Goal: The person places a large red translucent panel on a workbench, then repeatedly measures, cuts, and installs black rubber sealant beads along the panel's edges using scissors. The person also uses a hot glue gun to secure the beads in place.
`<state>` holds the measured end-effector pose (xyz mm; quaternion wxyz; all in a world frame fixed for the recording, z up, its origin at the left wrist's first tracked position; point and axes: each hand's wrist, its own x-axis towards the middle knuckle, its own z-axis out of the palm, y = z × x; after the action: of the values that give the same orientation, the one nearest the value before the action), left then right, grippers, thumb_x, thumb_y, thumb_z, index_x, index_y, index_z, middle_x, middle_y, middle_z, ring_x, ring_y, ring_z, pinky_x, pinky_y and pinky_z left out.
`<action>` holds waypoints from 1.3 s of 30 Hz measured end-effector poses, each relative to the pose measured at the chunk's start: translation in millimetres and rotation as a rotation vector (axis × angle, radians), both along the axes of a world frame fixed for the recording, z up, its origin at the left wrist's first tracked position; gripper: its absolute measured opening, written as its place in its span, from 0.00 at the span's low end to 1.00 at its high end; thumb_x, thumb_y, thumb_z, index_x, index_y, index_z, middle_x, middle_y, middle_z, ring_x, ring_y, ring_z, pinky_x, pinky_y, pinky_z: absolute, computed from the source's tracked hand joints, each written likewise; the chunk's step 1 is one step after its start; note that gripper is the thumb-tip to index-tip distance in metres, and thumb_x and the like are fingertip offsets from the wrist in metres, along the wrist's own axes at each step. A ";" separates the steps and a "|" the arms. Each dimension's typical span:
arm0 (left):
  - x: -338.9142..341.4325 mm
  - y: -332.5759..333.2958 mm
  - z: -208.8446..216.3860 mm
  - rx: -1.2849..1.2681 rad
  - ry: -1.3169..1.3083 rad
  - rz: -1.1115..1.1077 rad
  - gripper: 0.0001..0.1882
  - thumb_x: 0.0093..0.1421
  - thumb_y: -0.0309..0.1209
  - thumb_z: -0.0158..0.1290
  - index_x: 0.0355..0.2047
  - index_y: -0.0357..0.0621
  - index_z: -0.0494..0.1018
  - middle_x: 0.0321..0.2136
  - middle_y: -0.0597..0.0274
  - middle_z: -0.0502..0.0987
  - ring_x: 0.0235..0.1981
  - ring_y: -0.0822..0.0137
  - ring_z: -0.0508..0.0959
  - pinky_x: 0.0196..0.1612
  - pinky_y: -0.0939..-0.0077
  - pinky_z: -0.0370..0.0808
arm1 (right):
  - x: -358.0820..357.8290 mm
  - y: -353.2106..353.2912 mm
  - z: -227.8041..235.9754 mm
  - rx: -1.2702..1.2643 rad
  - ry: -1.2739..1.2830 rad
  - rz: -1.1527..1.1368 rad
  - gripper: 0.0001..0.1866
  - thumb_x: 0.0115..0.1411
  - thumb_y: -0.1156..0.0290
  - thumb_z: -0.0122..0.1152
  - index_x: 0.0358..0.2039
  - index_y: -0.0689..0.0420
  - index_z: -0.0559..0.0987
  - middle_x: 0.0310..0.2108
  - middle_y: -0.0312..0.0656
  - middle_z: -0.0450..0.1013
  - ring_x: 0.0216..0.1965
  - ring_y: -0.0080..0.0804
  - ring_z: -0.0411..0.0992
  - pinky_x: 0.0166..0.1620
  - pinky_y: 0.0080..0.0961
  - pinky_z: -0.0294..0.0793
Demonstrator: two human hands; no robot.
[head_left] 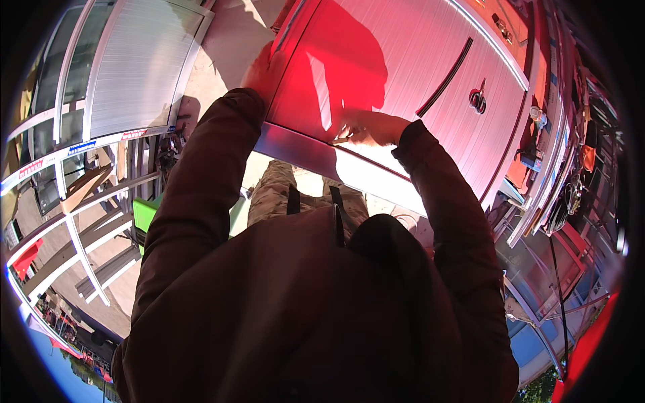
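A large ribbed metal panel (430, 40) with a raised frame lies in front of me, red-tinted and partly in my shadow. My left hand (261, 72) is closed round the panel's left edge; its fingertips are hard to make out in the red shade. Over the near edge, my right hand (371, 127) bends inward with fingers and thumb pinched together at the frame. Whatever sits between those fingers is too small to name. Right of centre on the panel lie a black rubber-like strip (445, 79) and a pair of scissors (478, 99) with dark handles.
Another framed ribbed panel (144, 64) stands at the left, above a rack of metal profiles (84, 248). A green object (144, 213) is beside my left arm. Tools and loose items crowd an orange surface (521, 171) at the right.
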<state>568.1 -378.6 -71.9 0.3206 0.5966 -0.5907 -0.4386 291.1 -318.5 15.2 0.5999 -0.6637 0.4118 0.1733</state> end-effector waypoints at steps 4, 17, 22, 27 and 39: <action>-0.4 -3.5 -5.7 0.005 -0.056 0.032 0.27 0.69 0.46 0.43 0.60 0.41 0.67 0.48 0.39 0.77 0.52 0.41 0.76 0.54 0.57 0.72 | -72.1 31.3 -9.2 -0.004 0.029 -0.033 0.10 0.55 0.76 0.64 0.38 0.63 0.81 0.42 0.46 0.72 0.41 0.39 0.74 0.43 0.34 0.73; -4.4 -0.9 2.3 0.120 -0.459 0.111 0.32 0.63 0.55 0.52 0.58 0.45 0.70 0.45 0.47 0.81 0.49 0.46 0.80 0.49 0.57 0.75 | -206.1 119.4 43.2 -0.390 0.164 -0.596 0.14 0.51 0.74 0.63 0.39 0.61 0.79 0.32 0.46 0.77 0.35 0.42 0.77 0.39 0.34 0.75; 9.8 1.8 -19.4 0.112 -0.460 0.106 0.32 0.63 0.56 0.52 0.57 0.43 0.70 0.46 0.42 0.80 0.49 0.43 0.79 0.50 0.55 0.75 | -198.3 141.1 18.4 -0.700 0.146 -0.544 0.09 0.47 0.72 0.65 0.29 0.58 0.75 0.31 0.43 0.75 0.37 0.49 0.75 0.38 0.43 0.74; 0.8 2.8 -2.5 0.166 -0.484 0.073 0.32 0.64 0.52 0.52 0.59 0.41 0.67 0.44 0.43 0.80 0.48 0.45 0.79 0.51 0.56 0.74 | -194.4 132.8 25.7 -0.641 0.199 -0.546 0.12 0.52 0.65 0.68 0.24 0.57 0.74 0.29 0.45 0.76 0.33 0.49 0.75 0.35 0.44 0.73; -136.3 -17.3 54.8 -0.533 -0.388 -0.330 0.16 0.56 0.29 0.59 0.45 0.39 0.76 0.50 0.48 0.74 0.54 0.46 0.72 0.57 0.51 0.68 | -175.8 107.0 45.5 -0.332 0.085 -1.138 0.15 0.60 0.69 0.57 0.46 0.62 0.76 0.38 0.50 0.78 0.40 0.45 0.78 0.44 0.35 0.76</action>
<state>431.7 -395.9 -17.2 0.2716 0.4611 -0.8222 -0.1939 115.4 -211.5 60.7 0.4698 -0.4161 0.7481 -0.2158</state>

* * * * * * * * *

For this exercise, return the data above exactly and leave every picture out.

Goal: The person places a large red translucent panel on a workbench, then repeatedly measures, cuts, and installs black rubber sealant beads along the panel's edges using scissors. The person also uses a hot glue gun to secure the beads in place.
`<state>` holds the measured end-effector pose (xyz mm; quaternion wxyz; all in a world frame fixed for the recording, z up, its origin at the left wrist's first tracked position; point and axes: each hand's wrist, its own x-axis towards the middle knuckle, its own z-axis out of the palm, y = z × x; after the action: of the values that give the same orientation, the one nearest the value before the action), left then right, grippers, thumb_x, thumb_y, thumb_z, index_x, index_y, index_z, middle_x, middle_y, middle_z, ring_x, ring_y, ring_z, pinky_x, pinky_y and pinky_z left out.
`<action>` holds waypoints from 1.3 s of 30 Hz measured end-effector poses, each relative to the pose measured at the chunk's start: translation in millimetres and rotation as a rotation vector (axis × angle, radians), both along the axes of a world frame fixed for the recording, z up, its origin at the left wrist's first tracked position; gripper: its absolute measured opening, written as its place in its span, from 0.00 at the span's low end to 1.00 at its high end; thumb_x, thumb_y, thumb_z, index_x, index_y, index_z, middle_x, middle_y, middle_z, ring_x, ring_y, ring_z, pinky_x, pinky_y, pinky_z: absolute, computed from the source's tracked hand joints, each written likewise; the chunk's step 1 is one step after its start; note that gripper is the thumb-tip to index-tip distance in metres, and thumb_x and the like are fingertip offsets from the wrist in metres, along the wrist's own axes at each step. A ";" separates the steps and a "|" the arms. Each dimension's typical span:
arm0 (left):
  - x: -338.9142..341.4325 mm
  - y: -332.5759..333.2958 mm
  - z: -208.8446..216.3860 mm
  - rx: -1.2849..1.2681 rad
  - ry: -1.3169..1.3083 rad
  - rz: -1.1115..1.1077 rad
  - gripper: 0.0001..0.1882
  - thumb_x: 0.0093..0.1421
  - thumb_y: -0.0309..0.1209
  - thumb_z: -0.0158..0.1290
  - index_x: 0.0355..0.2047
  - index_y: -0.0357..0.0621
  - index_z: -0.0494..0.1018
  - middle_x: 0.0321..0.2136
  - middle_y: -0.0597..0.0274
  - middle_z: -0.0502..0.0987
  - ring_x: 0.0235..0.1981
  - ring_y: -0.0822..0.0137
  - ring_z: -0.0508..0.0959
  - pinky_x: 0.0196..0.1612
  - pinky_y: -0.0939..-0.0077
  - pinky_z: -0.0370..0.0808
arm1 (right):
  - x: -358.0820..357.8290 mm
  - y: -353.2106..353.2912 mm
  - z: -227.8041..235.9754 mm
  - rx: -1.2702..1.2643 rad
  - ry: -1.2739..1.2830 rad
  - rz: -1.1527..1.1368 rad
  - gripper: 0.0001..0.1866
  - thumb_x: 0.0115..0.1411
  - thumb_y: -0.1156..0.0290
  - thumb_z: -0.0122..0.1152
  - index_x: 0.0358..0.2039
  - index_y: -0.0689..0.0420
  - index_z: -0.0559..0.0987
  - middle_x: 0.0310..0.2108
  - middle_y: -0.0312..0.0656
  - middle_z: -0.0450..0.1013
  - ring_x: 0.0216..0.1965
  - ring_y: -0.0080..0.0804
  - ring_z: -0.0411..0.0992
  - pinky_x: 0.0166..0.1620
  - pinky_y: 0.0080..0.0961
  - pinky_z: -0.0294..0.0793
Demonstrator: two human hands; no robot.
[head_left] 
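A large ribbed metal panel (430, 40) with a raised frame lies in front of me, red-tinted and partly in my shadow. My left hand (261, 72) is closed round the panel's left edge; its fingertips are hard to make out in the red shade. Over the near edge, my right hand (371, 127) bends inward with fingers and thumb pinched together at the frame. Whatever sits between those fingers is too small to name. Right of centre on the panel lie a black rubber-like strip (445, 79) and a pair of scissors (478, 99) with dark handles.
Another framed ribbed panel (144, 64) stands at the left, above a rack of metal profiles (84, 248). A green object (144, 213) is beside my left arm. Tools and loose items crowd an orange surface (521, 171) at the right.
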<state>568.1 -378.6 -71.9 0.3206 0.5966 -0.5907 -0.4386 291.1 -318.5 15.2 0.5999 -0.6637 0.4118 0.1733</state> end-effector waypoints at steps 4, 17, 22, 27 and 39: <action>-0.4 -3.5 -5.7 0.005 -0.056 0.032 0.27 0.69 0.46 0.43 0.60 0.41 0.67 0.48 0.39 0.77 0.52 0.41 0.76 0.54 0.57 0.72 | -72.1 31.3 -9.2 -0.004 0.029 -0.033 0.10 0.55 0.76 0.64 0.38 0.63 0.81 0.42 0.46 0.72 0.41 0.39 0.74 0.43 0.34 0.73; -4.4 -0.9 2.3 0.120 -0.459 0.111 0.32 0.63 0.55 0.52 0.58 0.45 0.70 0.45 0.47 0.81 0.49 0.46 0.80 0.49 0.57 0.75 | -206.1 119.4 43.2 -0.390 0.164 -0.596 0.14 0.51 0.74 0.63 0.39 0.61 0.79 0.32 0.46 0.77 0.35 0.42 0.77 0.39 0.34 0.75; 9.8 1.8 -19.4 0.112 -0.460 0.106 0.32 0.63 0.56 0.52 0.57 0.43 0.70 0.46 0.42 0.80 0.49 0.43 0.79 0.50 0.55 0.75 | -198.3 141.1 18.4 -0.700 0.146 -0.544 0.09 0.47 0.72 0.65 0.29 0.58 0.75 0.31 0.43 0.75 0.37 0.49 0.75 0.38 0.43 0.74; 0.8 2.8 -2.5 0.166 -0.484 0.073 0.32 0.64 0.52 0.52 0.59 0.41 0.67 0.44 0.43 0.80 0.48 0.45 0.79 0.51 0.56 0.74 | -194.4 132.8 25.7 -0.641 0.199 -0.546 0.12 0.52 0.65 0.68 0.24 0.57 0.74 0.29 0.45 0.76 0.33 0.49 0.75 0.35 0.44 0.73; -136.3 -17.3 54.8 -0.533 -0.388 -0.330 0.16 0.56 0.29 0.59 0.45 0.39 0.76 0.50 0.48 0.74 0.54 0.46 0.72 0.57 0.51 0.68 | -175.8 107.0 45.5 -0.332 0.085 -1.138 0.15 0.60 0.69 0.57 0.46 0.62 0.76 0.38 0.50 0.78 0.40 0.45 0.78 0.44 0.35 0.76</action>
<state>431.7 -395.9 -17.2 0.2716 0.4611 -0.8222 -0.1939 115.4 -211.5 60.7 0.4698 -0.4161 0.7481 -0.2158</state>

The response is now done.